Un anciano se acuclillaba contra la pared, me preguntó de dónde venía. Le dije que de Nueva York.

- Bien -dijo-, no sé nada de Nueva York. Pero apuesto a que ustedes no tienen ganado fino que corra por la calle como el que tenemos en las calles de Jiménez.

- No se ve ni una sola cabeza de ganado en las calles de Nueva York -le dije.

- ¿Qué? ¿Ninguna cabeza de ganado? ¿Usted quiere decir que no conducen ganado por las calles? ¿Ni ovejas?

Dije que no.

Me miró como pensando que yo era un gran mentiroso. Entonces dirigió sus ojos hacia el suelo y pensó con profundidad.

- Bien -pronunció finalmente-, ¡entonces yo no quiero ir allá!

Dos chiquillos traviesos comenzaron a jugar la roña. En un segundo veinte hombrones se correteaban unos a otros por todo el patiecillo. Los jugadores de cartas habían hecho una pausa y cuando menos ocho hombres estaban tratando de jugar a alguna cosa y discutían sobre las reglas casi a gritos. O quizá no había suficientes cartas para todos.

Cuatro o cinco se habían tirado a la sombra de una casa, cantando tonadas de amor satíricas. En todo este tiempo el continuo estrépito infernal allá arriba jamás cesó. Las balas pegaban en el polvo como gotas de lluvia. De vez en cuando, uno de los hombres se estiraba, apostaba su rifle en la esquina y disparaba ...

Nos quedamos ahí una media hora. Después, trajeron dos cañones grises desde la maleza y los llevaron hasta sus posiciones en el canal seco, a treinta y cinco metros hacia la izquierda.

- Creo que ya nos vamos -dijo el muchacho.

En ese momento, tres hombres llegaron a caballo desde la retaguardia. Oficiales, evidentemente. Estaban expuestos al fuego de los rifles que llegaba por encima de los techos de las chozas, pero levantaron sus caballos con las balas zumbando por todos lados, burlándose de ellas.

El primero en hablar fue Fierro, el soberbio y enorme animal que había asesinado a veinte personas.

Miró con desprecio a los harapientos soldados desde su silla.

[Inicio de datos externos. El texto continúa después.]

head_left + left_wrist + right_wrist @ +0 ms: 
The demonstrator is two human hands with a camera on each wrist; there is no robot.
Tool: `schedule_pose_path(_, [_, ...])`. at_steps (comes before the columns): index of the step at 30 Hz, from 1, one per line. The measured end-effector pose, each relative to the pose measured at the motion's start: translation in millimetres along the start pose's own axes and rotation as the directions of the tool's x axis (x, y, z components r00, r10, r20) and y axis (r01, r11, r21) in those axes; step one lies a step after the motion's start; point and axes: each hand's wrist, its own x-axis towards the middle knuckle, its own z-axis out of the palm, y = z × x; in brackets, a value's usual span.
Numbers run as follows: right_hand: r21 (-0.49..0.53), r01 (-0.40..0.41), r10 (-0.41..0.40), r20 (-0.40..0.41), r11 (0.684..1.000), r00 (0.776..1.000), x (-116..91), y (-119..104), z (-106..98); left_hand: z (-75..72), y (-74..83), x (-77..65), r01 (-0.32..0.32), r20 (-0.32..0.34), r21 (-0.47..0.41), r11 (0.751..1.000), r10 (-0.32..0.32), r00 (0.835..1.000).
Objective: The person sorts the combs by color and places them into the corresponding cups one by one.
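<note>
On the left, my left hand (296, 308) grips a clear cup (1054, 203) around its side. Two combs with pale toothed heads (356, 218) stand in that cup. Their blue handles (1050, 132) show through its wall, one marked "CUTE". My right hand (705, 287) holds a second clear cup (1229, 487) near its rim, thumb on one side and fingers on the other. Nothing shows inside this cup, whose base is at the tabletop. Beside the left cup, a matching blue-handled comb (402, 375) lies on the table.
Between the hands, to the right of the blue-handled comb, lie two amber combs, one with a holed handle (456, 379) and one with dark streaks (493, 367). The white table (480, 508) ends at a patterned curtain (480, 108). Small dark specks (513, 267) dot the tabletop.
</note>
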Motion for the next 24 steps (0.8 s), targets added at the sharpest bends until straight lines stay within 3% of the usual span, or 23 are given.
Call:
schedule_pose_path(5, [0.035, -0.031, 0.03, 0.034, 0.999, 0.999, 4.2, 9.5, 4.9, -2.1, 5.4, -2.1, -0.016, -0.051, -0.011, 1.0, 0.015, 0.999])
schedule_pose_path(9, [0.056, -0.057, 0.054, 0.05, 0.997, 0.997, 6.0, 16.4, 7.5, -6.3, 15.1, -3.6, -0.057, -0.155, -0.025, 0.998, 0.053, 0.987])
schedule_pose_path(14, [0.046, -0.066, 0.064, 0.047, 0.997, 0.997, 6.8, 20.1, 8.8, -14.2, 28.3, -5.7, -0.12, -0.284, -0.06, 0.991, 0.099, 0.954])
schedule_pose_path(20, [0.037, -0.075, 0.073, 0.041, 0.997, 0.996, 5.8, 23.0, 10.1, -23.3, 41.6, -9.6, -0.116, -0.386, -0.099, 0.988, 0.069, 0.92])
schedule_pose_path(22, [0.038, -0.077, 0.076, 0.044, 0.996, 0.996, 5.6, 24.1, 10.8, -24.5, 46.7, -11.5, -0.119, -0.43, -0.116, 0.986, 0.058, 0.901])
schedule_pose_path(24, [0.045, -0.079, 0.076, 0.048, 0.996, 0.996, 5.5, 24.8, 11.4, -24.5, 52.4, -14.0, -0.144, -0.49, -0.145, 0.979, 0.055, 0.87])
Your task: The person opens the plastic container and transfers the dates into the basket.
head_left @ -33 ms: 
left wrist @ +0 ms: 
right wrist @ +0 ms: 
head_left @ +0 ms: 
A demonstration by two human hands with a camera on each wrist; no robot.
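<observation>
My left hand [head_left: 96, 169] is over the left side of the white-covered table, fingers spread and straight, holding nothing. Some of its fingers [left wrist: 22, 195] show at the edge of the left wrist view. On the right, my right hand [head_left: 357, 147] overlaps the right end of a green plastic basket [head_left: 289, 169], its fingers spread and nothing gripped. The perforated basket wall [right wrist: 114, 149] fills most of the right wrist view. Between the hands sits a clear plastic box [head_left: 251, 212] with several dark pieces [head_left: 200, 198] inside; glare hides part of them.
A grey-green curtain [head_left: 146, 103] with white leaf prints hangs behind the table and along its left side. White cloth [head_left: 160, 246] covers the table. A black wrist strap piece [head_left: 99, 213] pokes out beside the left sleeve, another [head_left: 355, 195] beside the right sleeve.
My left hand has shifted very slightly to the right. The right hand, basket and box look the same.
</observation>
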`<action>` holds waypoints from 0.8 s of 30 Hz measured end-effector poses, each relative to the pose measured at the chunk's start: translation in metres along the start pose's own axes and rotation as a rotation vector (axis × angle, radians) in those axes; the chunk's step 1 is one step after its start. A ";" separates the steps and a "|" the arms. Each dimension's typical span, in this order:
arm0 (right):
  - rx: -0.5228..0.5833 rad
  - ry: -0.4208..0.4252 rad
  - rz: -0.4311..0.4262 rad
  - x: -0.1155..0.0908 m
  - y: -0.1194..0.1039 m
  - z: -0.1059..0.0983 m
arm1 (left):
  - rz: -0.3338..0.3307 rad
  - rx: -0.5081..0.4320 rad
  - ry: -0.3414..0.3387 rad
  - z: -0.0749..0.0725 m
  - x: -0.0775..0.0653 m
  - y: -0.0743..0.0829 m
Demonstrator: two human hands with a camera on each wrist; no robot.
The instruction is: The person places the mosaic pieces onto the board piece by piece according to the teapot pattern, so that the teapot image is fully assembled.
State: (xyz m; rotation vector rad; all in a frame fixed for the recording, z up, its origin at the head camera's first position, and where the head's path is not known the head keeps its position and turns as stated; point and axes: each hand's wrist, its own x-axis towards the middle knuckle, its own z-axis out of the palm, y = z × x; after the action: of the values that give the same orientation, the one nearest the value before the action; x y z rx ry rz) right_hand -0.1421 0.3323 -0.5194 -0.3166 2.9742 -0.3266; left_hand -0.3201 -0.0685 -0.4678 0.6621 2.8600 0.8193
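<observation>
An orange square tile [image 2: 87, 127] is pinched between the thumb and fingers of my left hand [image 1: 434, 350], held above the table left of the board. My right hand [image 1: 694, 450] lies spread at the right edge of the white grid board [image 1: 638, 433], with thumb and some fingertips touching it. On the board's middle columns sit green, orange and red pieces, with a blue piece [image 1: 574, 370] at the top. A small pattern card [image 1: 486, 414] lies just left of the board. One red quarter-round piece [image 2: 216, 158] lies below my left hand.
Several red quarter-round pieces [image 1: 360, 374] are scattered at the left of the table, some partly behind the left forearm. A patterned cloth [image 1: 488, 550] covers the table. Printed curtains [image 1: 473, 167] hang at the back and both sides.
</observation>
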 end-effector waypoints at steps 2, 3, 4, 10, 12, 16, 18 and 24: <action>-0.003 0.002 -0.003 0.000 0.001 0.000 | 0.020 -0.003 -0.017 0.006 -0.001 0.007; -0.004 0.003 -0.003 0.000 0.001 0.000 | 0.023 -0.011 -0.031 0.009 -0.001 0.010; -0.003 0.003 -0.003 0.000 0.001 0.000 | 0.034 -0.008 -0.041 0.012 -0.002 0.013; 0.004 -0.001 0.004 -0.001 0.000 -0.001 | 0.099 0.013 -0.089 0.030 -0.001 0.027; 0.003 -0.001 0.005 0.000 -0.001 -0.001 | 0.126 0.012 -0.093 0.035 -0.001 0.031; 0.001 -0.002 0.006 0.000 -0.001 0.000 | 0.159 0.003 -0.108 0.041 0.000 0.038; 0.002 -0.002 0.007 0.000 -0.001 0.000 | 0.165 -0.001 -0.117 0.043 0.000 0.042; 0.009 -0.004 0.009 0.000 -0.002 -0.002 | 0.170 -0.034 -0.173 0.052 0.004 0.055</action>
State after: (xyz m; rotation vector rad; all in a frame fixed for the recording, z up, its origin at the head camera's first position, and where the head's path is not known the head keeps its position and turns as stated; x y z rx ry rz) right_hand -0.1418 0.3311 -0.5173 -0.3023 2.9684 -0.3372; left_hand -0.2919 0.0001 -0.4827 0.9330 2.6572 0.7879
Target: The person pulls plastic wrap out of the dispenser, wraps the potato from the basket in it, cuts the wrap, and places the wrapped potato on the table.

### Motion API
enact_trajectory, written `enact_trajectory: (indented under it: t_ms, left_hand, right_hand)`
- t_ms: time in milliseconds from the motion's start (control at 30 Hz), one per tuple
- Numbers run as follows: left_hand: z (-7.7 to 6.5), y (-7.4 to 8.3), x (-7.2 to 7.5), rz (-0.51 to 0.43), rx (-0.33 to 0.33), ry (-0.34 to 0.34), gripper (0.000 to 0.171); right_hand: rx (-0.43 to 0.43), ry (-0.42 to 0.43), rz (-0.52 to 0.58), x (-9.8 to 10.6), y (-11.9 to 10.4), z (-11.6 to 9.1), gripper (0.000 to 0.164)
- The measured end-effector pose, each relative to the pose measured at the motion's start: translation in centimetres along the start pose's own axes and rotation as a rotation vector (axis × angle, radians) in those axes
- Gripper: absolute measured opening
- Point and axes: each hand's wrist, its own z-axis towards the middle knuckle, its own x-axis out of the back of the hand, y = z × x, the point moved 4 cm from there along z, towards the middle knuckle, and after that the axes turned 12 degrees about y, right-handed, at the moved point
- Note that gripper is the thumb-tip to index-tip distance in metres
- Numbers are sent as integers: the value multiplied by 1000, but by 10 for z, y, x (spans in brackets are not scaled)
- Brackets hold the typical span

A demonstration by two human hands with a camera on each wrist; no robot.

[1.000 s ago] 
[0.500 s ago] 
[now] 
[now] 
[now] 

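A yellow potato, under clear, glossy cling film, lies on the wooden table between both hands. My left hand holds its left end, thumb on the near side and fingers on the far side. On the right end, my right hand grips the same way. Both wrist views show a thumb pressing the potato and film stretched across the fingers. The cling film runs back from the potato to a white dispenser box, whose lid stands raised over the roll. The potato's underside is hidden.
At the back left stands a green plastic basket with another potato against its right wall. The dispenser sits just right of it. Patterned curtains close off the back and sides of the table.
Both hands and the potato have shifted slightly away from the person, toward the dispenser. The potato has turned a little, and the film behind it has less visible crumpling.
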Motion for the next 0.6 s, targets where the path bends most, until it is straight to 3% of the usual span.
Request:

- Bien, bonito grupo para tomar una ciudad -dijo-, pero no tenemos a nadie más aquí. Éntrenle cuando oigan el clarín.

Avanzó cruelmente de manera que su gran caballo se retrajo y luego se levantó haciendo giros con sus patas traseras. Fierro se alejó cabalgando hacia atrás, diciendo mientras lo hacía:

- Inútiles, esos tontos de Contreras.

- ¡Muerte al carnicero! -dijo un hombre furioso-. Ese asesino mató a mi cuñado en las calles de Durango. ¡Sin crimen ni insulto! Mi compadre estaba muy borracho, caminaba frente al teatro. Le preguntó la hora a Fierro, y Fierro le dijo: ¡Tú ...! Cómo te atreves a hablarme antes de que yo te hable primero.

El clarín sonó, todos se levantaron agarrando sus armas. Los jugadores suspendieron momentáneamente el juego, pero continuaban sus gritos furiosos, se acusaban unos a otros de haberse robado las ganancias.

- ¡Oiga -gritó un soldado-, le apuesto mi silla a que yo regreso y usted no! Esta mañana le gané una bonita silla a Juan.

- Muy bien, ¡mi nuevo caballo pinto! ...

Riendo, haciendo bromas, jugueteando, salieron desde el refugio de las casas rumbo a la lluvia de acero. Corrieron a tumbos por la calle, como si fueran animalitos caseros que no están acostumbrados a correr. Al avanzar levantaron una polvareda que los cubría, y hacían un ruido endemoniado.